Work task: If a line in the data holds "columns", copy that line out in full.

Material provided:
================================
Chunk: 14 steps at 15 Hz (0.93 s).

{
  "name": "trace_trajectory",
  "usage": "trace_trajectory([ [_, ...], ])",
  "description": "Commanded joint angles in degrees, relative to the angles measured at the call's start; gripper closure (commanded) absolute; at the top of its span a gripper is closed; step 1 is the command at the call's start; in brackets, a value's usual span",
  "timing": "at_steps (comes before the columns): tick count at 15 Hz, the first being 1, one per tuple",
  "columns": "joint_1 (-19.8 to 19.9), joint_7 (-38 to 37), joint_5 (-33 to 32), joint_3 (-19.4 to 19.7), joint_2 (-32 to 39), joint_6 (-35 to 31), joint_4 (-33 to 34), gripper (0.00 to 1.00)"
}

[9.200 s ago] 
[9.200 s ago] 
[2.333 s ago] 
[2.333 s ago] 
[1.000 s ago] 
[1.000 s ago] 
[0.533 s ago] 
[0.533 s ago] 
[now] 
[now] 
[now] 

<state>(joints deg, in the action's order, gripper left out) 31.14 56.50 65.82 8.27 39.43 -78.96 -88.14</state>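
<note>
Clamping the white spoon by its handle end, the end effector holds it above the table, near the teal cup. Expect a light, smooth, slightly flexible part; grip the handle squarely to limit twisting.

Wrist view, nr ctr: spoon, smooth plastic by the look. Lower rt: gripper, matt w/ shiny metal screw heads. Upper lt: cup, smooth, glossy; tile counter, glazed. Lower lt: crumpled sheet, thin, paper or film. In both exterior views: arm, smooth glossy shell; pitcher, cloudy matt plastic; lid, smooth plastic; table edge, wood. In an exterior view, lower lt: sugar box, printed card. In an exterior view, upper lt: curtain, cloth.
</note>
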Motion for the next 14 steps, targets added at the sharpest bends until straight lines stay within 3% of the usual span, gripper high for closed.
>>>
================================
Answer:
  "timing": "at_steps (comes before the columns): tick count at 15 Hz, the first being 1, one per tuple",
  "columns": "joint_1 (-19.8 to 19.9), joint_7 (-38 to 37), joint_5 (-33 to 32), joint_3 (-19.4 to 19.7), joint_2 (-32 to 39), joint_6 (-35 to 31), joint_4 (-33 to 34), gripper (0.00 to 1.00)"

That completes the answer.